EBOLI. È durata diverse ore l’autopsia sul cadavere carbonizzato di Luigi “Luca” Esposito, il giornalista sportivo ucciso e dato alle fiamme tra le serre di Eboli. Complesso l’esame eseguito ieri all’ospedale di Eboli, alla presenza dei periti di parte e del legale dei familiari della vittima: servirà infatti ancora tempo per effettuare gli approfondimenti tossicologici ed istologici necessari per individuare le cause, anche collaterali, del decesso del 53enne. Dai resti dello scheletro, invece, sostanzialmente è stata confermata la presenza di lesioni alle ossa tali da ipotizzare che l’uomo sia stato brutalmente pestato prima di essere bruciato. Resta da capire se fosse ancora vivo quando è stato appiccato l’incendio.
Nel frattempo, le indagini della Procura di Salerno, coordinate dal pm Alessandro Di Vico, proseguono serrate: dai filmati di videosorveglianza recuperati nella zona è emerso che Esposito fosse in auto con un altro uomo poco prima dell’omicidio, presumibilmente una persona di sua conoscenza la cui identità, al momento, non è nota. Potrebbe dunque essere lui l’assassino, visto che finora non si è fatta avanti e potrebbe svelare molti particolari sugli ultimi momenti di vita di Esposito.
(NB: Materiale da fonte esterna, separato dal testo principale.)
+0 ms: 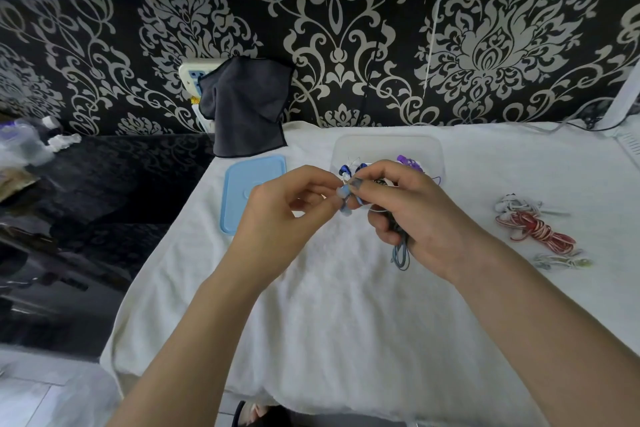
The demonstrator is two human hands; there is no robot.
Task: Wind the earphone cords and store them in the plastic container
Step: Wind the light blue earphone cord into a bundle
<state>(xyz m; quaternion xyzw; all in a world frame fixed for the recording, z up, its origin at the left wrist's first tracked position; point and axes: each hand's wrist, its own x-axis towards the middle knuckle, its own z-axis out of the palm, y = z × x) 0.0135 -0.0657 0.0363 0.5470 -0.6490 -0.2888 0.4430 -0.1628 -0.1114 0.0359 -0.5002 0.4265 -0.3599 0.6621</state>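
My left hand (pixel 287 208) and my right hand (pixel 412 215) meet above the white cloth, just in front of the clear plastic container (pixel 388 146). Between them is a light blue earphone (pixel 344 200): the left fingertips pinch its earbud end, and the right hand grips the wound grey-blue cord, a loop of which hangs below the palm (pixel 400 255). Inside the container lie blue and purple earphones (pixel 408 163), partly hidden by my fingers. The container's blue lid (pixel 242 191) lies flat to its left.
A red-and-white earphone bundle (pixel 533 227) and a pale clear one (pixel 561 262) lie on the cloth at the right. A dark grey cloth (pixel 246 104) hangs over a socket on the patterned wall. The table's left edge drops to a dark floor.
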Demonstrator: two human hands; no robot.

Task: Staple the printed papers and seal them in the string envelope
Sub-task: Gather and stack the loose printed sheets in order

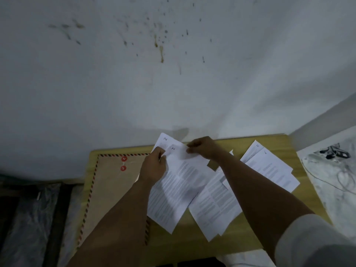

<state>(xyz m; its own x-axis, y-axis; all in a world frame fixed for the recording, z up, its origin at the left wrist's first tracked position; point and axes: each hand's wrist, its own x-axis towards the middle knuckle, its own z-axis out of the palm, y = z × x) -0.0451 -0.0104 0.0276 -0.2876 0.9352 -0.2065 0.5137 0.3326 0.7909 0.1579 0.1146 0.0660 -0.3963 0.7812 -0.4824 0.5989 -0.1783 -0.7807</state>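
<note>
2 hands, left (pixel 154 166) and right (pixel 202 149), pinch sheets (pixel 179 182) marked 1 and 2; 1 envelope (pixel 111 182) with 2 red buttons (pixel 123 168) lies beside them.

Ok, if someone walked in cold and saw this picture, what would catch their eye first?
Probably the two hands at the centre, the left hand and right hand pinching the far edge of printed sheets hand-numbered 1 and 2. Next, the brown string envelope with red discs and a striped border, lying at the left of the wooden table. More numbered pages are spread at the right.
</note>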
Come anticipato da StileTV, diventa dunque cruciale l’analisi delle diverse impronte rilevate sul bagagliaio e sul lunotto della Lancia Ypsilon del 53enne, le cui chiavi non sono state ritrovate.
Il nucleo sommozzatori dei carabinieri, intanto, sta scandagliando il canale a ridosso del luogo del delitto, pieno di detriti e rifiuti di ogni tipo, per capire se il killer abbia gettato via qualcosa che possa tornare utile alle indagini.
Anche la vita professionale è al vaglio degli inquirenti: l’Arpac e l’Ordine dei Biologi smentiscono qualsiasi collaborazione ed iscrizione all’albo. Dunque, si segue anche la pista di possibili ritorsioni scaturite da un’autonoma attività di controllo delle aziende zootecniche. Distrutti i familiari: le due sorelle di Esposito chiedono rispetto del proprio dolore, attendendo che l’esame del DNA confermi definitivamente che il cadavere ritrovato sia quello di Luigi.